[LINK] The Open Source AI Definition – 1.0

Tue Oct 29 16:02:39 AEDT 2024

What Does Open-Source AI Actually Mean .. There is Finally a Definition

Companies like Meta have been calling their products open source. They're not.

By Todd Feathers Published October 28, 2024
https://gizmodo.com/what-does-open-source-ai-actually-mean-theres-finally-a-definition-2000517385

[Photo caption: Meta has claimed its Llama models are open source, but they don't meet the Open Source Initiative's definition. 
© Anadolu/Getty Images]

In the buzzy world of AI, boring things like definitions often get overlooked. 

The term artificial intelligence itself is so broadly applied that it can refer to everything from linear regression models to killer robots.

But when it comes to regulating emerging technologies, clear and precise definitions are important. Without them, you end up with the kind of goofy-if-it-wasnt-so-serious debates that state lawmakers around the country are having, like whether the language they wrote to ban deceptive deepfakes will also apply to spell check.
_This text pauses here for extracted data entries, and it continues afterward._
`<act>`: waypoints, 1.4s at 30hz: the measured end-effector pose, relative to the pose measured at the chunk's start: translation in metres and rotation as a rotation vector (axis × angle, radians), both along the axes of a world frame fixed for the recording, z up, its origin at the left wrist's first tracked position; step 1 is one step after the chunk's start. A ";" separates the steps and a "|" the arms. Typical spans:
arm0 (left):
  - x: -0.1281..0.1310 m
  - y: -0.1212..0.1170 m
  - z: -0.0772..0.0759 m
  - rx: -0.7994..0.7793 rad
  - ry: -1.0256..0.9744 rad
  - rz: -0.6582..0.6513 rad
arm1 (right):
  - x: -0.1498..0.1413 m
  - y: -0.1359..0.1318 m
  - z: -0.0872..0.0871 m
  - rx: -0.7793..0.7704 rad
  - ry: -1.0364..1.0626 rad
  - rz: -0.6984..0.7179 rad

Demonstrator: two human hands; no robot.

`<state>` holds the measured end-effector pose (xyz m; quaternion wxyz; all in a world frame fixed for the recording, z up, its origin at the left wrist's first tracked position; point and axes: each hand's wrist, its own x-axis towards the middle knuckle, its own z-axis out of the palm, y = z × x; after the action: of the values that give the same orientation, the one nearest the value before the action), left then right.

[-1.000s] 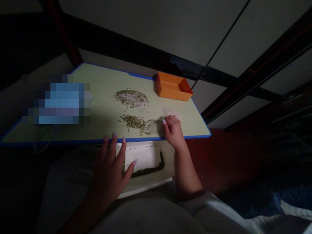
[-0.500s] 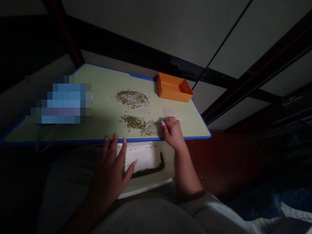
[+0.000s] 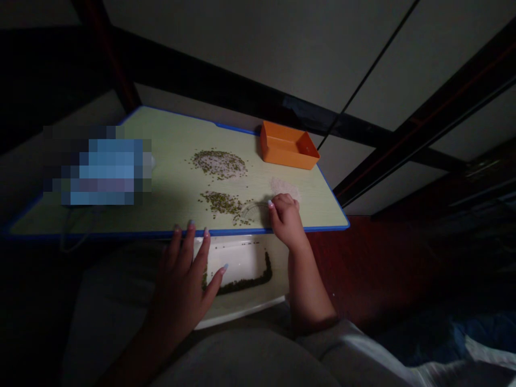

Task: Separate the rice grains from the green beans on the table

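Note:
My right hand (image 3: 285,219) is closed on a clear, curved piece that looks like a protractor (image 3: 255,210), held against the table top. The curved edge meets the right side of a pile of small green beans (image 3: 221,203). Just beyond my knuckles lies a patch of pale grains (image 3: 284,187). Farther back is a mixed pile (image 3: 220,163) of green beans and pale grains. My left hand (image 3: 181,279) has its fingers spread, fingertips at the table's front edge, partly covering a white tray (image 3: 237,260) below. Green beans line that tray's near and right sides.
An orange box (image 3: 288,148) stands at the table's back right. A blurred-out blue object (image 3: 107,169) sits on the left, with a cable loop hanging in front. The pale table (image 3: 169,140) has a blue rim, and cabinet panels rise behind it.

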<state>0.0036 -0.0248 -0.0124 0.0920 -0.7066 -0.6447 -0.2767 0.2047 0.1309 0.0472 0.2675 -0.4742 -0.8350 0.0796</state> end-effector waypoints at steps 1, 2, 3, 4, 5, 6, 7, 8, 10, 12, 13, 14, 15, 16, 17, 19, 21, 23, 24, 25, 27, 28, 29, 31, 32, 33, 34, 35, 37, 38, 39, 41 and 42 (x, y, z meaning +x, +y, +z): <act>0.000 0.000 0.000 0.004 0.001 0.000 | 0.000 0.000 0.000 -0.002 0.000 0.009; 0.000 0.000 -0.001 0.007 0.001 0.000 | 0.000 0.000 0.000 -0.003 0.002 0.019; 0.000 0.000 -0.001 0.009 0.000 0.000 | 0.000 0.000 0.000 -0.004 0.008 0.028; 0.000 0.000 -0.001 0.013 -0.001 -0.001 | 0.000 0.000 0.000 -0.004 0.016 0.037; 0.001 0.000 -0.002 0.013 -0.003 -0.002 | 0.000 0.000 0.000 -0.004 0.022 0.043; 0.001 0.000 -0.002 0.011 -0.006 -0.003 | 0.001 0.000 0.000 -0.004 0.026 0.048; 0.001 0.000 -0.002 0.009 -0.009 -0.003 | 0.001 0.000 0.000 -0.005 0.027 0.050; 0.001 0.000 -0.002 0.005 -0.012 -0.001 | 0.001 0.000 0.000 -0.006 0.025 0.052; 0.001 0.001 -0.002 -0.002 -0.015 0.000 | 0.001 -0.001 0.001 -0.006 0.019 0.054; 0.001 0.001 -0.002 -0.004 -0.014 0.001 | 0.001 -0.001 0.001 -0.003 0.020 0.059; 0.001 0.001 -0.001 -0.004 -0.014 0.001 | 0.001 -0.001 0.001 0.000 0.023 0.061; 0.002 0.001 -0.001 -0.005 -0.015 0.000 | 0.001 -0.001 0.001 0.001 0.027 0.066; 0.002 0.001 -0.001 -0.007 -0.016 0.002 | 0.001 -0.001 0.001 0.002 0.030 0.071; 0.002 0.001 -0.001 -0.010 -0.017 0.003 | 0.001 -0.001 0.001 0.001 0.030 0.076; 0.001 0.000 -0.001 -0.013 -0.018 0.002 | 0.002 -0.001 0.001 -0.002 0.029 0.080; 0.000 0.000 -0.001 -0.013 -0.021 -0.002 | 0.002 -0.001 0.001 -0.007 0.028 0.082; 0.000 -0.001 -0.001 -0.009 -0.025 -0.004 | 0.002 -0.001 0.001 -0.007 0.030 0.087; -0.001 -0.001 -0.001 -0.008 -0.026 -0.005 | 0.002 -0.001 0.001 -0.003 0.036 0.093; -0.001 -0.001 -0.001 -0.009 -0.025 -0.004 | 0.002 -0.001 0.001 0.000 0.038 0.095; 0.000 0.000 -0.001 -0.009 -0.024 -0.001 | 0.002 -0.001 0.001 0.000 0.036 0.096; 0.000 0.000 -0.001 -0.006 -0.025 -0.001 | 0.002 -0.001 0.001 -0.002 0.023 0.092; 0.001 0.000 -0.001 -0.006 -0.028 0.001 | 0.002 -0.001 0.001 -0.005 0.014 0.090; 0.001 0.000 -0.001 -0.005 -0.031 0.001 | 0.002 -0.001 0.001 -0.008 0.005 0.088; 0.001 0.000 -0.001 -0.005 -0.035 -0.001 | 0.002 -0.001 0.001 -0.011 -0.001 0.084; 0.001 0.000 -0.001 -0.005 -0.034 -0.003 | 0.001 -0.001 0.001 -0.012 0.000 0.082; 0.000 0.000 -0.001 -0.002 -0.032 -0.005 | 0.001 0.000 0.001 -0.013 0.003 0.080; 0.000 0.000 -0.001 -0.001 -0.027 -0.008 | 0.001 0.000 0.001 -0.014 0.007 0.076; 0.000 0.000 -0.002 0.001 -0.022 -0.010 | 0.001 0.000 0.001 -0.015 0.012 0.070; 0.000 0.000 -0.002 -0.001 -0.017 -0.007 | 0.001 0.000 0.001 -0.017 0.018 0.051; 0.000 0.000 -0.002 -0.003 -0.015 -0.004 | 0.001 0.000 0.001 -0.015 0.022 0.040; 0.000 0.000 -0.002 -0.006 -0.015 -0.001 | 0.001 0.000 0.001 -0.013 0.027 0.034; 0.000 0.000 -0.002 -0.007 -0.016 -0.003 | 0.001 0.000 0.000 -0.006 0.036 0.043; 0.000 0.000 -0.002 -0.006 -0.017 -0.005 | 0.001 0.000 0.000 -0.002 0.038 0.056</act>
<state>0.0035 -0.0251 -0.0141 0.0839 -0.7060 -0.6447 -0.2808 0.2061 0.1311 0.0471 0.2805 -0.4494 -0.8425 0.0972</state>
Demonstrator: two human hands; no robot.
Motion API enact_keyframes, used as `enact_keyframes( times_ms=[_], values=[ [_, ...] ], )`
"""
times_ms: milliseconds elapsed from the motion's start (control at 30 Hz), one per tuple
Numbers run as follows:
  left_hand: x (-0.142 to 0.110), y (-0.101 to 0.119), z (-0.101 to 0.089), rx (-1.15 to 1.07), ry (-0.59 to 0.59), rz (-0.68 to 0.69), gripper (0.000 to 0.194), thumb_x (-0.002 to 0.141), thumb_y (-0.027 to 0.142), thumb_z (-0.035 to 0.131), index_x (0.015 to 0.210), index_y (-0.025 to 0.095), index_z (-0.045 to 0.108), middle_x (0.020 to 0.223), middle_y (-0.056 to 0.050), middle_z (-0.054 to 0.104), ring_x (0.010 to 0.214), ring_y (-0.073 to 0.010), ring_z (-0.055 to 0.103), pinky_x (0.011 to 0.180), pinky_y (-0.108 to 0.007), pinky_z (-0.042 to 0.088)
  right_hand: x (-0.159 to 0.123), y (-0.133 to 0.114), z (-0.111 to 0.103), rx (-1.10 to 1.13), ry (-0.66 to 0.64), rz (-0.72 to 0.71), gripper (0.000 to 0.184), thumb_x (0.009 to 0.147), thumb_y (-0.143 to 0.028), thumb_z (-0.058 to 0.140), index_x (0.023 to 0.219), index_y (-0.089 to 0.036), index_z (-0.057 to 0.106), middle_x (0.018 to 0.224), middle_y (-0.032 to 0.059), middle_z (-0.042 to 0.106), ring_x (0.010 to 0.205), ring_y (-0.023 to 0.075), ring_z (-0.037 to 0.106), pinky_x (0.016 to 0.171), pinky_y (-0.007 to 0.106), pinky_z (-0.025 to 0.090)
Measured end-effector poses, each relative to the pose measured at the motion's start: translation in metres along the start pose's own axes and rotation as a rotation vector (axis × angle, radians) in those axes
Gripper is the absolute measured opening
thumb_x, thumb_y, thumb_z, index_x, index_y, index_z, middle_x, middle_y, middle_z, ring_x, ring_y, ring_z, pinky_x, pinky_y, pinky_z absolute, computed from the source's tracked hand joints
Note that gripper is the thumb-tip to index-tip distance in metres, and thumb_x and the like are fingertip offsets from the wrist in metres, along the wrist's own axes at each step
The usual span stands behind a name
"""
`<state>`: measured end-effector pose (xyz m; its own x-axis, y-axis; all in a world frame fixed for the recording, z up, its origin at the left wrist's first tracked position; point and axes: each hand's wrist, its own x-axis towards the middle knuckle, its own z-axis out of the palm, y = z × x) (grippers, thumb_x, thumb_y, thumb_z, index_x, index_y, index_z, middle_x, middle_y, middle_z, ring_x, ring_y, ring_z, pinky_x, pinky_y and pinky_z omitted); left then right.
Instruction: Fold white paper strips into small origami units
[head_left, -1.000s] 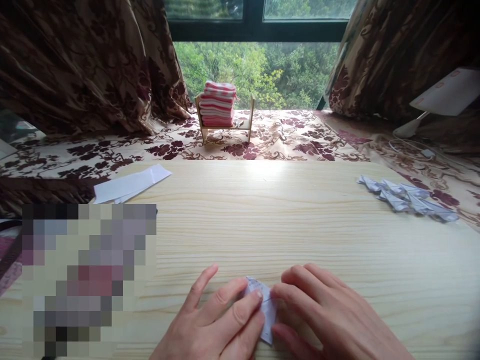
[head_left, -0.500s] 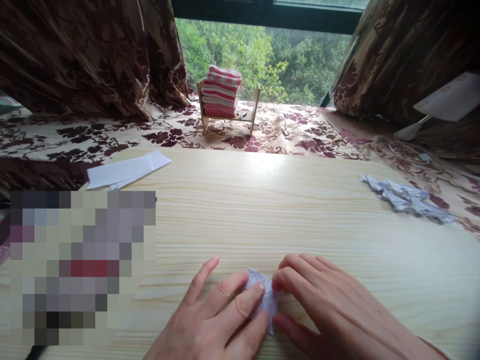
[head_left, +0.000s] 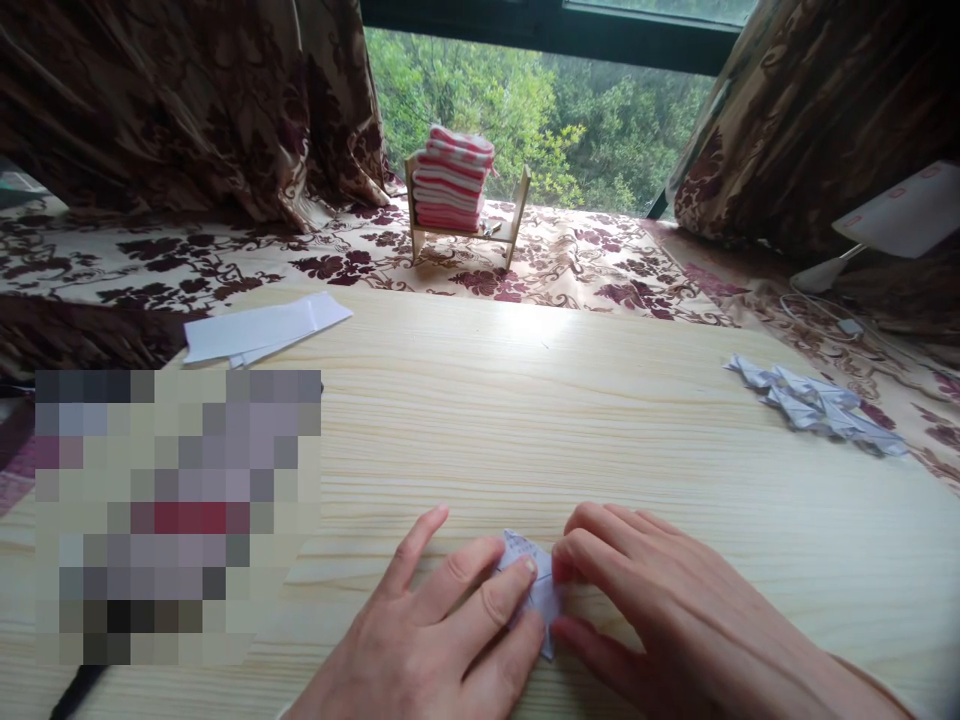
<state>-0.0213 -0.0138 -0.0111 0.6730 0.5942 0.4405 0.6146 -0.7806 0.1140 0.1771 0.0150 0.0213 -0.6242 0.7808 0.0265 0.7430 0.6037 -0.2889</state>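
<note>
A small piece of white paper (head_left: pixel 547 597), folded into a pointed shape with faint printing near its top corner, lies on the table between my hands. My left hand (head_left: pixel 442 620) presses it down with the fingertips, fingers spread and the little finger raised. At the paper's right edge, my right hand (head_left: pixel 637 590) is curled, with thumb and index finger against the edge. The fingers partly cover the paper, so its full outline is hidden.
White paper strips (head_left: pixel 266 330) lie at the table's far left. Several folded paper pieces (head_left: pixel 817 405) form a cluster at the far right. A pixelated patch (head_left: pixel 180 515) masks something on the left. Beyond the table (head_left: pixel 450 420), a small wooden stand (head_left: pixel 523 215) holds striped folded cloths (head_left: pixel 450 185).
The whole view has shifted slightly, moving the scene a little to the right. Both hands keep nearly the same position on the folded paper.
</note>
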Motion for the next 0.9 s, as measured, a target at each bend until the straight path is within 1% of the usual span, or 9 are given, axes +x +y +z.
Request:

So it is notable that, following years of research and global debate, the Open Source Initiative has finally agreed on a definition for Open Source AI that the nonprofit organization hopes can guide international regulation.

In order to be labeled open source under the new definition, an AI system—including its component code, weights, and training data—must be made freely available in such a way that anyone can, without permission, use it for any purpose, study how it works, modify it, and share it with others.

That is a pretty big departure from the way some tech companies have used the label amid the generative AI arms race.

Most notably, Meta advertises its Llama family of models as open-source because they’re free to use (as long as developers adhere to the company’s license terms) and some of the code is publicly available.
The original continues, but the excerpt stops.